[Dataset entries — start]

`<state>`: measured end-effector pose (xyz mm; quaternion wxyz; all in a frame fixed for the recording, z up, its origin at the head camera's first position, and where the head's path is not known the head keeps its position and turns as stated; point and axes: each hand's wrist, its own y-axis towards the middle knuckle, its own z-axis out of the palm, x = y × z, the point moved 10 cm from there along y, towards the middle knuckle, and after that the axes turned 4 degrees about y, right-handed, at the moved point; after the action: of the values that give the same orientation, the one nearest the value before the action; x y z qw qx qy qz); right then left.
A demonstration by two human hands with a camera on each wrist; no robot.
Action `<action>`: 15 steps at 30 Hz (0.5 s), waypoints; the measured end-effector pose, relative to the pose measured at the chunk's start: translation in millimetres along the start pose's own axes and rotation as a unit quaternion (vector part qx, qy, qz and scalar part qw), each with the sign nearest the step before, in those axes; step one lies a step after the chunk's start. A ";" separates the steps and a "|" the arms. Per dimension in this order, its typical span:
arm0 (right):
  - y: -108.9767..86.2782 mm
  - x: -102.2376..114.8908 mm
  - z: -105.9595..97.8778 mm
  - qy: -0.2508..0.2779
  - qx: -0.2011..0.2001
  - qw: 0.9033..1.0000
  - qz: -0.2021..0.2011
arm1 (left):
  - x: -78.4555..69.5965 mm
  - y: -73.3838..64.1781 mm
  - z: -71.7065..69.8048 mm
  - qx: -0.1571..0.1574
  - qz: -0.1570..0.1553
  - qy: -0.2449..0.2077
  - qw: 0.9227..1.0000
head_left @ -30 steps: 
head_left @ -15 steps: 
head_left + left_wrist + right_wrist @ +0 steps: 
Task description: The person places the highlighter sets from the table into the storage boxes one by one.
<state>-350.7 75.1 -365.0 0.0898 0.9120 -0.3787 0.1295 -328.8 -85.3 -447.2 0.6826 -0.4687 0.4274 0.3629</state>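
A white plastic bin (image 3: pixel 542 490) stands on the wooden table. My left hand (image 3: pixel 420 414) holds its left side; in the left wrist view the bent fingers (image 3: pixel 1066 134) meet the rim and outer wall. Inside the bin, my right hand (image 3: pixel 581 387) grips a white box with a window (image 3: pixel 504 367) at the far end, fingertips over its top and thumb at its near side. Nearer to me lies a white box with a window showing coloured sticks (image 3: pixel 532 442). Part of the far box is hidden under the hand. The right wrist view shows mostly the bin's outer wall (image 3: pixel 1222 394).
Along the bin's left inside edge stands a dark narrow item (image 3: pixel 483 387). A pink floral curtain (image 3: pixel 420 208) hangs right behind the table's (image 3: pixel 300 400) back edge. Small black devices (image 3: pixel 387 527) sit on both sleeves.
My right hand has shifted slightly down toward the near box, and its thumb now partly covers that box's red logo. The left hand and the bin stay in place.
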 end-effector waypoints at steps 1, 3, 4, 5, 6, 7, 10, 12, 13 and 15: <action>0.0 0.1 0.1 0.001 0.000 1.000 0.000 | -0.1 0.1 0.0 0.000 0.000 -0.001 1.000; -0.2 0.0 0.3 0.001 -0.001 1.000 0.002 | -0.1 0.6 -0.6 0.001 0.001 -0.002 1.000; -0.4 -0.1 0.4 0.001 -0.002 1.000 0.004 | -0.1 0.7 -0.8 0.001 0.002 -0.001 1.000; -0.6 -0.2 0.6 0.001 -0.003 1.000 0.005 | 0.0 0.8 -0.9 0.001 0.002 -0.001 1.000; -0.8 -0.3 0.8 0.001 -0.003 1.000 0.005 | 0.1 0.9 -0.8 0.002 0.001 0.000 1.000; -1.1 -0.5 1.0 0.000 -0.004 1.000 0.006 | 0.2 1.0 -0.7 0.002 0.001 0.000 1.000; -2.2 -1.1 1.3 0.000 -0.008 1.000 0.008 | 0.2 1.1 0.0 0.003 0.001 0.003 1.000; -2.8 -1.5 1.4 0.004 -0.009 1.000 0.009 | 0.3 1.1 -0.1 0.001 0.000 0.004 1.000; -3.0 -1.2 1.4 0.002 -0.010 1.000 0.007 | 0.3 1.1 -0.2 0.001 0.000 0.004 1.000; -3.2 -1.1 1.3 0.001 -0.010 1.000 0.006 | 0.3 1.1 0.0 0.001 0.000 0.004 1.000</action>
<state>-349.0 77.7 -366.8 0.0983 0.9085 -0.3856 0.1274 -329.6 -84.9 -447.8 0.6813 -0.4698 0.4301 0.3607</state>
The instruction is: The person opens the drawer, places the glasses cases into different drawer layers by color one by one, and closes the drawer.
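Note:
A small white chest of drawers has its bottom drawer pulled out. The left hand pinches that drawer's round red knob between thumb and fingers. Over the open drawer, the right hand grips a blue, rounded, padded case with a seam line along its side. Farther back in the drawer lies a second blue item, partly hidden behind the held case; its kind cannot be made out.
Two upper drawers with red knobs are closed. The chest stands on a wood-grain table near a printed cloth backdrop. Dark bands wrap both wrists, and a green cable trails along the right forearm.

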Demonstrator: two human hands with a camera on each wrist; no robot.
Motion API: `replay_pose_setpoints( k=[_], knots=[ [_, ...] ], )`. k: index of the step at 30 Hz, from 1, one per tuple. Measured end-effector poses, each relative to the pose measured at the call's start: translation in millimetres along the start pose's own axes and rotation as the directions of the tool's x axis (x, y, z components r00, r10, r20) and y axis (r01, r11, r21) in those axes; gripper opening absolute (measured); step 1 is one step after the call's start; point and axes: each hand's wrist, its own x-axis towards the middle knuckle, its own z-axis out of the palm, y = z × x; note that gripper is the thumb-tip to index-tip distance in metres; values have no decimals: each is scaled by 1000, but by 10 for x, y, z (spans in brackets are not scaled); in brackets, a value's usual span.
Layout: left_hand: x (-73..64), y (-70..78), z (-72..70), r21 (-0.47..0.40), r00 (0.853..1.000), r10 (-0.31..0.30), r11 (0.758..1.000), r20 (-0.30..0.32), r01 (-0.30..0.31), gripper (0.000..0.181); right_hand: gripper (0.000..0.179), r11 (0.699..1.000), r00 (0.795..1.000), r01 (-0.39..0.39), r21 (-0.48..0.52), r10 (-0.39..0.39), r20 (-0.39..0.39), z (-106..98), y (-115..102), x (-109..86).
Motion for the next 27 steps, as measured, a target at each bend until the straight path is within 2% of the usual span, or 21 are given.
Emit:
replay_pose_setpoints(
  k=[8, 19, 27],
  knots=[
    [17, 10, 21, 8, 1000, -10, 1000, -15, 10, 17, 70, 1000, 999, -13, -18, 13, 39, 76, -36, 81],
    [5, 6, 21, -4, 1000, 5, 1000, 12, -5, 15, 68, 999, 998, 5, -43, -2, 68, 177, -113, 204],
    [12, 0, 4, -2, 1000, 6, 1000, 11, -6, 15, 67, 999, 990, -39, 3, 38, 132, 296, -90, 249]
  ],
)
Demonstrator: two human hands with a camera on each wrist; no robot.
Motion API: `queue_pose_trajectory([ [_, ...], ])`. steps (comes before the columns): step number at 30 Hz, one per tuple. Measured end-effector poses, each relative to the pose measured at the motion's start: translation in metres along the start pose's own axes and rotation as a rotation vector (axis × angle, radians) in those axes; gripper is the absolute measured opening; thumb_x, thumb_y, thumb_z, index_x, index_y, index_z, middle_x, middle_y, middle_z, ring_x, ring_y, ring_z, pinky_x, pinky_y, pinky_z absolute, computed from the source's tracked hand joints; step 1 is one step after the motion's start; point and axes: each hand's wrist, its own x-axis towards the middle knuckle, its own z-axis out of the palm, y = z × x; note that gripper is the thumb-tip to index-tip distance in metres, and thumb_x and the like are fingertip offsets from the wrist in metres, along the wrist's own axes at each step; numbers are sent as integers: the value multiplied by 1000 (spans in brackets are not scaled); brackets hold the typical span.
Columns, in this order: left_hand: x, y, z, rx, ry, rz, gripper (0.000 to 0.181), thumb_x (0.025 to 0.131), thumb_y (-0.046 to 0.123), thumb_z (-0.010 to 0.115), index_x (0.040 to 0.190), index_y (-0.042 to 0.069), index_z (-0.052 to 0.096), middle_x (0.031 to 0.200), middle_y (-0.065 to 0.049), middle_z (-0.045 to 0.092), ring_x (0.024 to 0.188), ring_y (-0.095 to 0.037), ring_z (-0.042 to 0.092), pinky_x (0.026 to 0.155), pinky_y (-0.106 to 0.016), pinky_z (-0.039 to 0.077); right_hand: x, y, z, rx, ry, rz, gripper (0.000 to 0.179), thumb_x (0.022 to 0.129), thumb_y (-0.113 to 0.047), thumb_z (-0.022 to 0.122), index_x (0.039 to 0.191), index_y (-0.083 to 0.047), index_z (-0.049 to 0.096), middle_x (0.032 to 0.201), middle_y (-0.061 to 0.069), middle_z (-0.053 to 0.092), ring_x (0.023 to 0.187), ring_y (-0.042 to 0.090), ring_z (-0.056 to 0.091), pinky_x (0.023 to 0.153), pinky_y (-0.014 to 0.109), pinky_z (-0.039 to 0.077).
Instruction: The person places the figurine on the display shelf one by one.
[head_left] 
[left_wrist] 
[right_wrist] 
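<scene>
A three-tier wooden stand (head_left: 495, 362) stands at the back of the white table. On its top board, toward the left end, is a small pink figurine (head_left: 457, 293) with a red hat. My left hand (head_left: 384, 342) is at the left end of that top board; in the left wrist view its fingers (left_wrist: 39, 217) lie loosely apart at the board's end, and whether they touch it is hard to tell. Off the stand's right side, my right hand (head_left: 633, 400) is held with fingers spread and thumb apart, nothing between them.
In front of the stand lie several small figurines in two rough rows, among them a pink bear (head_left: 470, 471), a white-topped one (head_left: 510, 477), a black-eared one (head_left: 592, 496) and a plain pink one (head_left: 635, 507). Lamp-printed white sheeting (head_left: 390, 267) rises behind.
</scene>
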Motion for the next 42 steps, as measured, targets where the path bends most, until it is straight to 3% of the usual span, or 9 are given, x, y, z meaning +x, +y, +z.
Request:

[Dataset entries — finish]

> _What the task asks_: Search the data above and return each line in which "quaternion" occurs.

> _Completed task_:
`<state>`: measured end-effector pose (xyz mm; quaternion wxyz; all in a frame fixed for the recording, z up, its origin at the head camera's first position, and where the head's path is not known the head keeps its position and turns as stated; point and axes: each hand's wrist, its own y-axis towards the middle knuckle, its own z-axis out of the palm, x = y × z, the point moved 10 cm from there along y, towards the middle knuckle, and after that the axes turned 4 degrees about y, right-handed, at the moved point; after the action: of the values that give the same orientation, the one nearest the value before the action; x y z qw qx qy qz); right then left.
Action `<action>`: 15 steps at 30 Hz (0.5 s), waypoints; the measured end-effector pose, relative to the pose measured at the chunk's start: translation in millimetres along the start pose's own axes and rotation as a unit quaternion (vector part qx, qy, qz and scalar part qw), each with the sign nearest the step before, in those axes; step one lies a step after the chunk's start. A ";" separates the steps and a "|" the arms. Per dimension in this order, its typical span:

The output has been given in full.